Os cães são ótimos alunos quando se trata de comandos de ação como “senta” ou “fica”. Já quando o desafio é memorizar nomes de coisas, tipo como se chama aquele brinquedo que faz barulho ou o boneco preferido, a maioria não se sai tão bem.
Mas há uma exceção: um grupo muito exclusivo de cães superdotados. Estes verdadeiros génios de quatro patas conseguem guardar na memória o nome de centenas de brinquedos. Segundo a Associated Press, os cientistas conhecem cerca de 50 cães assim, embora ainda não saibam exatamente o que explica este talento fora do comum.
Agora, um novo estudo veio subir a fasquia
Os investigadores já sabiam que estes cães especiais aprendiam nomes de brinquedos, pizzas, donuts e companhia, enquanto brincavam com os donos. O que não se sabia é que também conseguem aprender só a ouvir, sem sequer estarem envolvidos na brincadeira.

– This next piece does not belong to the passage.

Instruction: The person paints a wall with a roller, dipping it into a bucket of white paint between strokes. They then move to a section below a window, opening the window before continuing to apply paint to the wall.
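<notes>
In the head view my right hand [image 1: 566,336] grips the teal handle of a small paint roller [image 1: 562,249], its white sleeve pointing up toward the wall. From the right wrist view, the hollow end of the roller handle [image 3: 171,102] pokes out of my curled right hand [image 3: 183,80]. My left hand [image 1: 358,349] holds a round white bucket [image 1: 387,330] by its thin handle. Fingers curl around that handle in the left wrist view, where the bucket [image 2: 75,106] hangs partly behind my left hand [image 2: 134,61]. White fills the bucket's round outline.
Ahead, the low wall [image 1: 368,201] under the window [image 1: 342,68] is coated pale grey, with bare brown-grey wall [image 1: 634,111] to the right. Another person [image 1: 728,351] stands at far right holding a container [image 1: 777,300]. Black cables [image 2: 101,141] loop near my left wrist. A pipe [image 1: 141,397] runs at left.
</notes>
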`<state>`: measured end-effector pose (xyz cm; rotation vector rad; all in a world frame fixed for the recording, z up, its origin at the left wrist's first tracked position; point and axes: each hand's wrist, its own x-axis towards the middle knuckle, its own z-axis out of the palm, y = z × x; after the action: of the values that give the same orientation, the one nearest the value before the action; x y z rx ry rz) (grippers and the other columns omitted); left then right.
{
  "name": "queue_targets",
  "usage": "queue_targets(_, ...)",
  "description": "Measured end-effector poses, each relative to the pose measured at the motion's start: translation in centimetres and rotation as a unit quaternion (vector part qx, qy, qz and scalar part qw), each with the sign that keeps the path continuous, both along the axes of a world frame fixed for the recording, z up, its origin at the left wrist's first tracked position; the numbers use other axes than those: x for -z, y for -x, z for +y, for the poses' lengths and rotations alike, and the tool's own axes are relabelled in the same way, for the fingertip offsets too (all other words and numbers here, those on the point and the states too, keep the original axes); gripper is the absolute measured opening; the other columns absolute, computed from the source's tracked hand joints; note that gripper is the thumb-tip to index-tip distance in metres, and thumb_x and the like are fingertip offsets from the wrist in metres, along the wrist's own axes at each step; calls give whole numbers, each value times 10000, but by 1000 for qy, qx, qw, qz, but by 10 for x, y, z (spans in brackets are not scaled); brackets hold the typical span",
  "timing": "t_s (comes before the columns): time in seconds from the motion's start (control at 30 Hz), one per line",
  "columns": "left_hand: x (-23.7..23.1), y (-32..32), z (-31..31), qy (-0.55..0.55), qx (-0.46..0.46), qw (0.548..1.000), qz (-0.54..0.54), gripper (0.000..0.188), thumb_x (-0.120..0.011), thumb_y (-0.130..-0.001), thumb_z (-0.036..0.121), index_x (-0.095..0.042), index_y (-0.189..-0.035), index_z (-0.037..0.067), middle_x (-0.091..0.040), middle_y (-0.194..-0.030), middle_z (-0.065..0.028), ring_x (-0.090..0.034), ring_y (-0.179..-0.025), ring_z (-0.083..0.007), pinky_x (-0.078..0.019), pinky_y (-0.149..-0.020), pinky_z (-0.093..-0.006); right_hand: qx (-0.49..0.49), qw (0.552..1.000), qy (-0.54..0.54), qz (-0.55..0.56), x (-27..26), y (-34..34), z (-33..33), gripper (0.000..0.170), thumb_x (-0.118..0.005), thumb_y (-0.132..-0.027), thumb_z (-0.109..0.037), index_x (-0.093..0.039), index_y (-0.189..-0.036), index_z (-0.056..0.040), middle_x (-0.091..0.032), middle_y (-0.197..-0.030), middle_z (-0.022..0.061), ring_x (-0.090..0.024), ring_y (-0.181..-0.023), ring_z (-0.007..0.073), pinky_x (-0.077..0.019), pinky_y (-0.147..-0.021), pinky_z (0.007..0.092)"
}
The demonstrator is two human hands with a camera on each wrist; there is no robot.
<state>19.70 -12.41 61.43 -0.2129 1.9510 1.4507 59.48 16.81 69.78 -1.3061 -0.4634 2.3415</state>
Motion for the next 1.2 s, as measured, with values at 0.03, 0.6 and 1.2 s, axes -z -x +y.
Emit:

No estudo, dez cães particularmente talentosos, entre eles um Border Collie chamado Basket e um Labrador chamado Augie, observaram os donos a pegar num brinquedo novo e a falar sobre ele com outra pessoa. Depois, os cães eram enviados para outra divisão e tinham de ir buscar esse brinquedo específico no meio de muitos outros.
Resultado? Sete em cada dez cães acertaram. Aprenderam o nome de brinquedos como raias e tatus apenas por ouvirem a conversa.
Segundo a investigadora Shany Dror, da Universidade Eötvös Loránd, na Hungria, e da Universidade de Medicina Veterinária da Áustria, esta é a primeira vez que se identifica um grupo específico de cães capaz de aprender nomes apenas ao “escutar” interações entre humanos.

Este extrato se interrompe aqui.